To determine if you should utilize multiple Java instances and processor sets, here are some indicators to look at:

• Throughput or performance is not what you expected • Java process does not appear to be scaling with increased number of cores • Application is experiencing very high lock contention

Use glance and HPjmeter to analyze lock contention (see section “Thread Behavior and Lock Contention” above)

• CPU is very underutilized with the addition of more cores. Use glance to observe.

• Your application is experiencing sporadic high GC latencies Use HPjmeter to look at GC duration.

Running multiple Java instances on larger machines versus a single Java instance has several advantages:

• Lock contention is potentially reduced.

Rather than all threads waiting on a single lock in a single instance, having multiple instances essentially breaks up the single lock into multiple separate locks, thereby reducing lock contention overall.

• The effects of pause times for GCs can be reduced.

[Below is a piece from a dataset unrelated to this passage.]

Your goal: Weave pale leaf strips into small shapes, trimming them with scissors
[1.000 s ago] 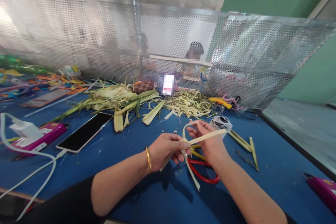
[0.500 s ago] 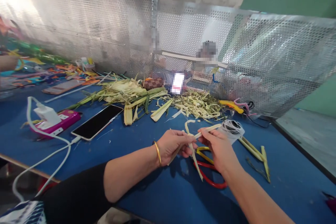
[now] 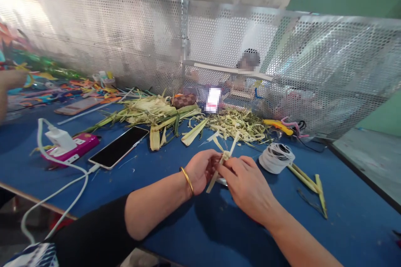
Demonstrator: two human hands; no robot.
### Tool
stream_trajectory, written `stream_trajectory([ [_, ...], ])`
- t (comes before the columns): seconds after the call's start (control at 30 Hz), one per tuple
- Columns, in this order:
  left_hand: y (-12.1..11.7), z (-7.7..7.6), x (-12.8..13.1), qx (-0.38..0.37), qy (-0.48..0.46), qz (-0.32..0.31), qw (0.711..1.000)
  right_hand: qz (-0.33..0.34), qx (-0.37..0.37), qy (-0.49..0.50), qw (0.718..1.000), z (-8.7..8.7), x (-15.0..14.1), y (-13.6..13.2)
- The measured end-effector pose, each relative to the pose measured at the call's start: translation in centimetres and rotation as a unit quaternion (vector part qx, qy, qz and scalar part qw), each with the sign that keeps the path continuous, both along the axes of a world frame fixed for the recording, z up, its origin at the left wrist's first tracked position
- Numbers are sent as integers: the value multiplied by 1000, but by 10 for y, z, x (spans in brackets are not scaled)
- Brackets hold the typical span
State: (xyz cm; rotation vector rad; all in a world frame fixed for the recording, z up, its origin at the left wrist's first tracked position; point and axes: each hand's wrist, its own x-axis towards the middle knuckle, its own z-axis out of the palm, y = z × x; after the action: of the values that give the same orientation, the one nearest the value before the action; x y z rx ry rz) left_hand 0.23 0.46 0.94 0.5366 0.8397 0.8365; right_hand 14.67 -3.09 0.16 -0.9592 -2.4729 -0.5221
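Observation:
Pale leaf strips (image 3: 226, 156) cross in a small knot between my hands, their loose ends sticking up and down. My left hand (image 3: 203, 169) pinches the strips from the left, with a gold bangle on its wrist. From the right, the fingers of my right hand (image 3: 246, 179) close on the same knot, partly hiding it. A small shiny piece under the fingers is too covered to make out. Just beyond my right hand stands a spool of white cord (image 3: 276, 158). Ahead of the hands lies a heap of shredded leaf strips (image 3: 239, 125).
Long leaves (image 3: 153, 110) and a checkered pouch (image 3: 184, 101) lie by the perforated metal screen (image 3: 140, 41). At left are a phone (image 3: 119, 148) on a cable and a purple power strip (image 3: 79, 150). Cut stalks (image 3: 308, 181) lie right. Another person's hand (image 3: 12, 79) shows far left.
My right hand has moved left and down over the strips, whose crossing ends now point upward. The red and yellow handles seen under it earlier are now almost wholly hidden.

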Motion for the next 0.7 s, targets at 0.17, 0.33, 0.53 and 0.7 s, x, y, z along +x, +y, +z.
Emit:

o As you try to increase the load on your system, with a single Java instance, you would need to continue to increase the size of your heap to accommodate the increased object creation rate. Assuming the basic garbage collector, increasing the total heap size results in longer stop-the-world pause times when GC occurs. On the other hand, with multiple instances of Java, each instance can have a smaller heap size since you have multiple instances handling the increased load. The stop-the-world pause time for each GC in a small instance would be less than with one huge instance.

o With the basic garbage collector, each time a GC occurs, all threads stop and are brought to a safepoint. Then, GC occurs. If you have a single instance of Java, then the entire instance is stopped waiting for GC to complete. With multiple instances, one Java instance could be doing GC, but the others can continue to execute the actual application.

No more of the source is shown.